* What this task involves:
Below are several entries. Transcribe exactly those lines that fall from the one with "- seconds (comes" through the one with "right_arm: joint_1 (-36", end lines included.

* Material provided:
----
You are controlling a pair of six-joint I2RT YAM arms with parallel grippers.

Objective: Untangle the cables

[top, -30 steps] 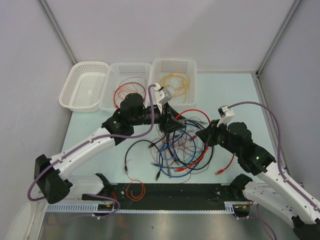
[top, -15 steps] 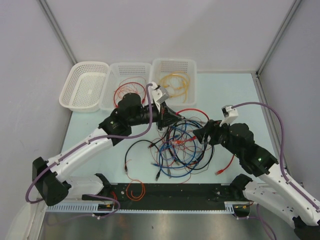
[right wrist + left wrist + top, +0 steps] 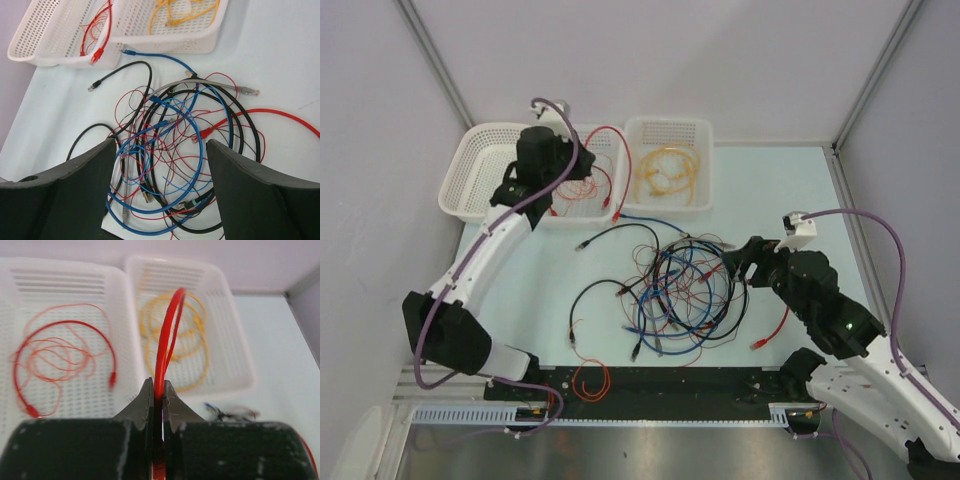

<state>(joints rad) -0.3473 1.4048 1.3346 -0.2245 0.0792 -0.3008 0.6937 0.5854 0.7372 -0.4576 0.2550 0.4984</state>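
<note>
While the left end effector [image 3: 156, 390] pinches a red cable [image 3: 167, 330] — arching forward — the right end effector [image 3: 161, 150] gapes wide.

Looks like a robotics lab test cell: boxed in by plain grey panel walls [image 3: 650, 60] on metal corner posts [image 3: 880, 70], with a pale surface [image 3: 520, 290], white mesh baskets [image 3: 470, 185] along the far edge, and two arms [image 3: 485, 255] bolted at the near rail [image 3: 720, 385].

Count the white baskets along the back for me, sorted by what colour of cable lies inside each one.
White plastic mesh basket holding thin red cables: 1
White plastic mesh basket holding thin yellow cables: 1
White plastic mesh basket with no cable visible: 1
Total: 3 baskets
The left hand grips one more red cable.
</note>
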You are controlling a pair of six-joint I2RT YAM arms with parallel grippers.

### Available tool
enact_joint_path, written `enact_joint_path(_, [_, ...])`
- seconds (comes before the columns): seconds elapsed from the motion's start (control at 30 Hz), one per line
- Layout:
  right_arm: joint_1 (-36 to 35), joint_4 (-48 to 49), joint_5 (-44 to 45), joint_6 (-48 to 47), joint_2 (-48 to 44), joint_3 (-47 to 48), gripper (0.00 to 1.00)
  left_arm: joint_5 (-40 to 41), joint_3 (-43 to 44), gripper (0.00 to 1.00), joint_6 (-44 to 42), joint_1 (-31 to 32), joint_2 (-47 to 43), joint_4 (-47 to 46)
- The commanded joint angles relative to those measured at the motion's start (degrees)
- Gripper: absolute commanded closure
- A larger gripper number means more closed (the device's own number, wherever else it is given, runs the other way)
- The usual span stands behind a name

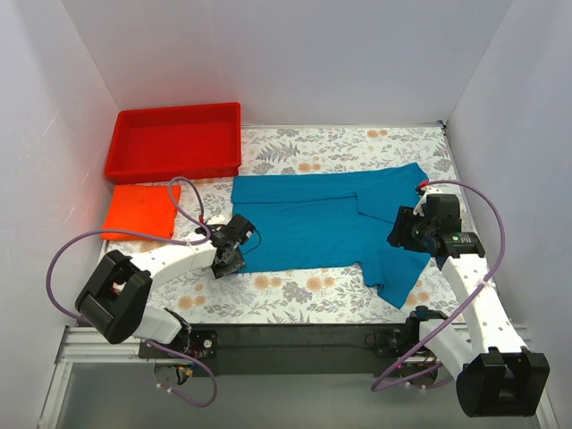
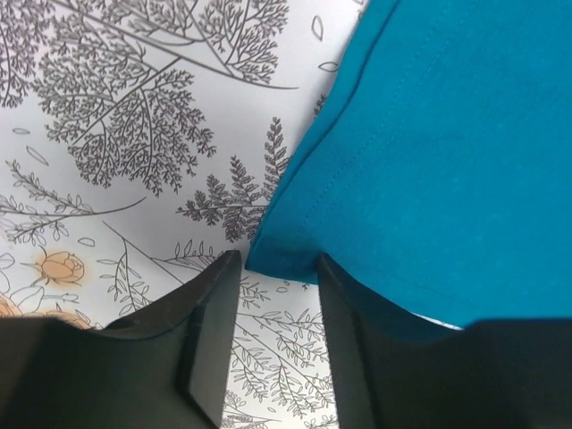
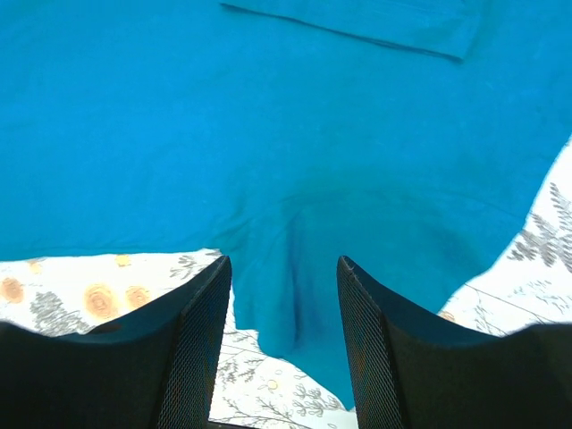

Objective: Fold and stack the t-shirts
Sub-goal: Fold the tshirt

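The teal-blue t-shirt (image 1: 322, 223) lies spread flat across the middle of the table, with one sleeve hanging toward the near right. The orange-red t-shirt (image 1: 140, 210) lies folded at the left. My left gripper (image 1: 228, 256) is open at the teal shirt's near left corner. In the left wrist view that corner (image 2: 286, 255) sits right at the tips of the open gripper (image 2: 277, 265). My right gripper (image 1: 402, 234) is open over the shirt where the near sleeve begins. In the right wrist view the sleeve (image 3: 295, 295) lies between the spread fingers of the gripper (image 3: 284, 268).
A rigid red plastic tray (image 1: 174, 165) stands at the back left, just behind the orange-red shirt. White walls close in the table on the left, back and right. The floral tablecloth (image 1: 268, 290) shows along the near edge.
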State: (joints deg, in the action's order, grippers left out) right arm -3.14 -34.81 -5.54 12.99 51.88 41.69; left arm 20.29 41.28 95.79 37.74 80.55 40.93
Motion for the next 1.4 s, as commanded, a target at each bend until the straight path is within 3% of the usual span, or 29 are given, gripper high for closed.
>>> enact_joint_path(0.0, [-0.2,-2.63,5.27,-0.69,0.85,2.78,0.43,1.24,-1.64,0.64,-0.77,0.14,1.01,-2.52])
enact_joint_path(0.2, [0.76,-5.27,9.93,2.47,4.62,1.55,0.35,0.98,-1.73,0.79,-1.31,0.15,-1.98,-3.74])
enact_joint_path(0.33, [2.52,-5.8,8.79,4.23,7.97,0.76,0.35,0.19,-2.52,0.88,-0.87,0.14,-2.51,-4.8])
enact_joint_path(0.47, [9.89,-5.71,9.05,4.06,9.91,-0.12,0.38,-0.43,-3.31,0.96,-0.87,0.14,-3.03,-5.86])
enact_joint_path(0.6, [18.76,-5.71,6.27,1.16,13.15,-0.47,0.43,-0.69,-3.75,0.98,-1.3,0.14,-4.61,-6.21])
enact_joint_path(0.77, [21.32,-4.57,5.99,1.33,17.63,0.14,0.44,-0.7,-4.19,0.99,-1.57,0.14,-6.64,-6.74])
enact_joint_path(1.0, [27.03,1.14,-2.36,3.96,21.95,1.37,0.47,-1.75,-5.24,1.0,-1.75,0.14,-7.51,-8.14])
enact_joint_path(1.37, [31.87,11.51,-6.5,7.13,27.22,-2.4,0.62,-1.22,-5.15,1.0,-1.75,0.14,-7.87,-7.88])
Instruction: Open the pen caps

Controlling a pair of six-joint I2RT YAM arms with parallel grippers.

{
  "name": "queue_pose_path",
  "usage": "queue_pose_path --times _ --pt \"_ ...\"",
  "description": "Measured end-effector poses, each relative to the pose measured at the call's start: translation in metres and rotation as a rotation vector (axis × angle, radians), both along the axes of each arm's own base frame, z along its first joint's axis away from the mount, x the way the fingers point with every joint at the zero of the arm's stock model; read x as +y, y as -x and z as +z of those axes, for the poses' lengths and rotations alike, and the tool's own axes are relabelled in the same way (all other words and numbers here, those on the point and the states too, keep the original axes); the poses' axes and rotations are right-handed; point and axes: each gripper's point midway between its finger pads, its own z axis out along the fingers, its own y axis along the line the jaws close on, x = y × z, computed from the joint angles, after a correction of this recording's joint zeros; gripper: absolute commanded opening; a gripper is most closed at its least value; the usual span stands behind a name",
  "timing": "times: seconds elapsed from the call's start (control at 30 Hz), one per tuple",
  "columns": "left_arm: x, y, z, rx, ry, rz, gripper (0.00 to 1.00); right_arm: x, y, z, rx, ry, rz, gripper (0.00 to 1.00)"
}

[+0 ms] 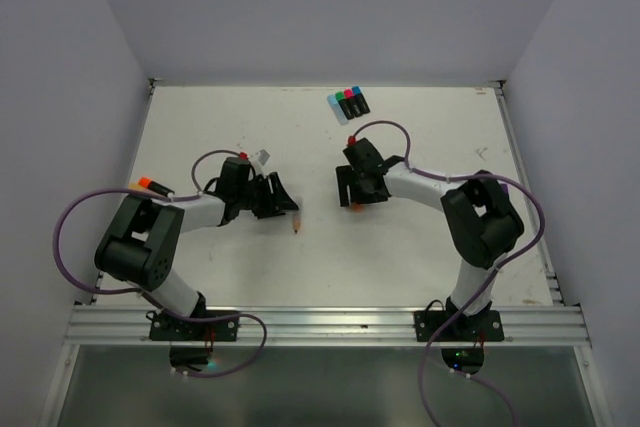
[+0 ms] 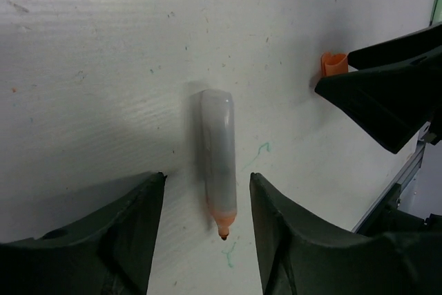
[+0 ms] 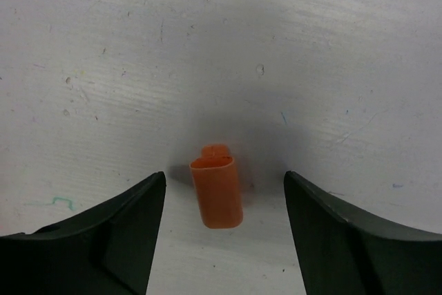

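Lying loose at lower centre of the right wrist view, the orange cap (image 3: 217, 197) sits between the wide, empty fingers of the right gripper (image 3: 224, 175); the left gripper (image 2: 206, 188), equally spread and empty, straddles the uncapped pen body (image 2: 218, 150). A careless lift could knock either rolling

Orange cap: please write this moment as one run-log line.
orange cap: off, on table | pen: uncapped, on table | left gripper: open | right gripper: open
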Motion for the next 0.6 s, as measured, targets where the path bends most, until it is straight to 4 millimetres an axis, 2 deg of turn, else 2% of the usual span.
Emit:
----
* Result:
- seconds (comes before the columns): seconds elapsed from the motion's start (control at 30 Hz), one per line
- Layout:
  right_arm: joint_1 (-36 to 35), joint_4 (-48 to 49), joint_5 (-44 to 45), joint_6 (-48 to 47), joint_2 (-48 to 44), joint_3 (-47 to 48), gripper (0.00 to 1.00)

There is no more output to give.